— Je sais. Il nous perturbe aussi… Viens ! Tu nous as fait perdre assez de temps avec tes enfantillages. Nous devons parler d’affaires de femmes. Les autres nous attendent.
Egwene s’avisa que Nynaeve n’était pas sous sa couverture. Elle voulut prendre sa robe, mais la Matriarche secoua la tête.
— Inutile de t’habiller, c’est à côté d’ici. Enroule-toi dans une couverture et suis-moi. J’ai déjà abattu beaucoup de travail pour Rand al’Thor, et je devrai recommencer dès que nous en aurons terminé ensemble.

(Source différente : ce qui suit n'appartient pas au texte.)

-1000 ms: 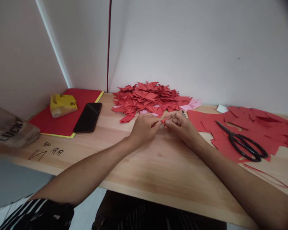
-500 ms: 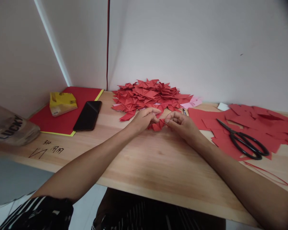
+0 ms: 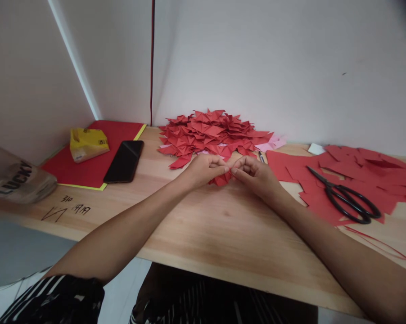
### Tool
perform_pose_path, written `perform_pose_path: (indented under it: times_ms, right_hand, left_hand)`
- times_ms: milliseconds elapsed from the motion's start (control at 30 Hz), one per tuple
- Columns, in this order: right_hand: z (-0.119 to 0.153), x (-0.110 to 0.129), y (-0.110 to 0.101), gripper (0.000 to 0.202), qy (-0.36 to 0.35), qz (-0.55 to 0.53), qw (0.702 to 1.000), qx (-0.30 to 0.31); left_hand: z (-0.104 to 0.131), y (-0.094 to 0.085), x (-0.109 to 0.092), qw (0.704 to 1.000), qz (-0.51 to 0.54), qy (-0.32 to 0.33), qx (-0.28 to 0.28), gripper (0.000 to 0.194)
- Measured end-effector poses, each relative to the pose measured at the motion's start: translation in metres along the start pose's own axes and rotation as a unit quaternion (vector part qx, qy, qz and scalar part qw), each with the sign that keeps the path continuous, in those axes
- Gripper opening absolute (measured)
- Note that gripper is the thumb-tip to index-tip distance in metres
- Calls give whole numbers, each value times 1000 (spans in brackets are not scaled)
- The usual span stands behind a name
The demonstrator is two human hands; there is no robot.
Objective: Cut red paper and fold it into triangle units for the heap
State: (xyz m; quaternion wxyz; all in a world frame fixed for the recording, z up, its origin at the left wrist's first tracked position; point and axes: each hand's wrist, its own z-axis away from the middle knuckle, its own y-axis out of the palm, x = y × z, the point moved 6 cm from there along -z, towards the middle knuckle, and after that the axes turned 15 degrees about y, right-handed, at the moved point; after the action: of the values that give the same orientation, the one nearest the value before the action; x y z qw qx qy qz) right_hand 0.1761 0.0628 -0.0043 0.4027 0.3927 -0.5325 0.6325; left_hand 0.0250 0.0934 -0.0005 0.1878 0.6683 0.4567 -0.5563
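Observation:
A small folded red paper piece [image 3: 222, 179] is held just above the wooden table [image 3: 203, 225], in front of a heap of folded red paper shapes [image 3: 208, 130]. My left hand [image 3: 208, 168] pinches it from the left, thumb against the fingertips. From the right, my right hand [image 3: 249, 170] pinches its edge between thumb and curled fingers. The two thumbs nearly meet over the paper. My fingers hide part of its folds.
Black-handled scissors [image 3: 345, 195] lie on flat red paper sheets [image 3: 361, 166] at the right. A black phone [image 3: 124, 162], a yellow packet [image 3: 88, 144] on red and yellow sheets, and a plastic cup [image 3: 17, 177] stand left. Pink paper [image 3: 272, 143] lies behind.
My left thumb has come down onto the red paper and closed toward my right thumb. The paper between my hands is more covered. The view has shifted slightly.

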Motion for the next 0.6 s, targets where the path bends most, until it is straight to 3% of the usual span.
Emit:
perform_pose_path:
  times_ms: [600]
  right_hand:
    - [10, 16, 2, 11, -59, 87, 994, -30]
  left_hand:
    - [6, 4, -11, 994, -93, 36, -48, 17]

Après s’être drapée dans une couverture, Egwene suivit la Matriarche dehors et constata qu’il faisait très froid. La chair de poule sur tout le corps, elle dut sauter d’un pied nu sur l’autre pour supporter de justesse le contact du sol glacé. Après la canicule diurne, la nuit semblait aussi froide que l’hiver le plus rude à Deux-Rivières. Son souffle se transformait en buée devant elle – une humidité immédiatement absorbée par l’air, qui restait sec malgré la chute de température.
À l’arrière du camp des Matriarches se dressait une petite tente qu’Egwene n’avait pas remarquée jusque-là. Très basse, comme les autres, cette tente-là avait des parois de tous les côtés. Sous les yeux ébahis de son élève, Amys entreprit de se déshabiller. Puis elle fit signe à Egwene de se débarrasser de la couverture. Serrant les dents pour les empêcher de s’entrechoquer, la jeune femme obéit. Lorsque l’Aielle fut nue comme un ver, elle resta là, impassible comme s’il ne faisait pas un froid mortel. Prenant de profondes inspirations, elle se réchauffa en battant des bras puis se pencha et entra sous la tente.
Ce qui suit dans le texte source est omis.